MUC1-C (D5K9I) XP^® Rabbit mAb #16564

Mucins represent a family of glycoproteins characterized by repeat domains and dense O-glycosylation (1). MUC1 (or mucin 1) is aberrantly overexpressed in most human carcinomas. Increased expression of MUC1 in carcinomas reduces cell-cell and cell-ECM interactions. MUC1 is cleaved proteolytically, and the large ectodomain can remain associated with the small 25 kDa carboxy-terminal domain that contains a transmembrane segment and a 72-residue cytoplasmic tail (1). MUC1 interacts with ErbB family receptors and potentiates ERK1/2 activation (2). MUC1 also interacts with β-catenin, which is regulated by GSK-3β, PKCγ, and Src through phosphorylation at Ser44, Thr41, and Tyr46 of the MUC1 cytoplasmic tail (3-5). Overexpression of MUC1 potentiates transformation (6) and attenuates stress-induced apoptosis through the Akt or p53 pathways (7,8).

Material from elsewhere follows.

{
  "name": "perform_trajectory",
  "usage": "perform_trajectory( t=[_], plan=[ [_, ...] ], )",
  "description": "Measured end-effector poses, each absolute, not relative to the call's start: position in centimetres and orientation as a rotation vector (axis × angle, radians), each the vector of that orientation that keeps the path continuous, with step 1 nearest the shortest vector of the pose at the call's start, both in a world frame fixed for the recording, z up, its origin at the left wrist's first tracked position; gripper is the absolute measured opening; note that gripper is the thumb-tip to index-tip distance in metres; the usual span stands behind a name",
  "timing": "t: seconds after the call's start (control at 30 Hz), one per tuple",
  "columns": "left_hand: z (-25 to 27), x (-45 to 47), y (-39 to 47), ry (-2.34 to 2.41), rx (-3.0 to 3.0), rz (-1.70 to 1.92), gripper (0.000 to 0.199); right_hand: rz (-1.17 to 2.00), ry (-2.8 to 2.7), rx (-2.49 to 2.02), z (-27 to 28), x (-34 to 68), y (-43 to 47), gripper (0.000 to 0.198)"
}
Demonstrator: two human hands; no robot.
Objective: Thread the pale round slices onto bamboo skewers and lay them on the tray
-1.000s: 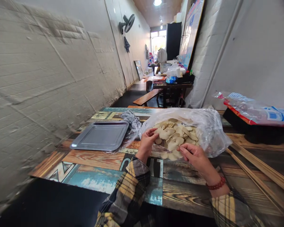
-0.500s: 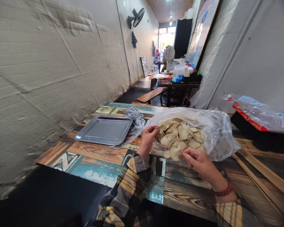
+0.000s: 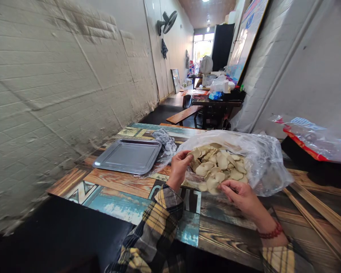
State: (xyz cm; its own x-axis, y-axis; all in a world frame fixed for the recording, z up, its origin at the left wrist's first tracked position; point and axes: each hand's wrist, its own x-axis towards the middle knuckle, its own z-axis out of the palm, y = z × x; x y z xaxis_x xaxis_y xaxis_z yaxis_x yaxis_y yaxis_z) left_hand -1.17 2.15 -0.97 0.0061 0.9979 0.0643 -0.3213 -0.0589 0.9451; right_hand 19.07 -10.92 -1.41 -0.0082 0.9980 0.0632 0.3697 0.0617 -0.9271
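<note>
A clear plastic bag [image 3: 261, 159] lies open on the painted wooden table [image 3: 122, 193], holding a heap of pale round slices [image 3: 218, 165]. My left hand [image 3: 179, 168] pinches the bag's left rim by the slices. My right hand [image 3: 243, 197] grips the bag's near edge, fingers curled over the plastic. Both sleeves are yellow and dark plaid, and a red bead bracelet sits on my right wrist.
An empty metal tray [image 3: 127, 156] sits left of the bag, with a grey cloth [image 3: 166, 138] behind it. Several wooden sticks [image 3: 315, 212] lie at the right. A red and blue packet [image 3: 315, 138] rests on a dark box. A brick wall runs along the left.
The view has shifted slightly rightward and closer. My left hand rose a little along the bag's rim; my right hand stayed on the near edge.
</note>
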Motion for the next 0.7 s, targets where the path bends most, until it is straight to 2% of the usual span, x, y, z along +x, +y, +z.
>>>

MUC1-C is the carboxy-terminal transmembrane subunit of MUC1 resulting from proteolytic cleavage of the full length protein. MUC1-N is the amino-terminal subunit, which can be tethered to MUC1-C, or released from the plasma membrane. MUC1-C interacts with receptor tyrosine kinases, β-catenin and other signaling proteins, and is thought to induce activation of MAPK, Akt and Wnt pathways. Due to its signaling functions and expression in human cancer, MUC1-C is a potential therapeutic target (reviewed in 9).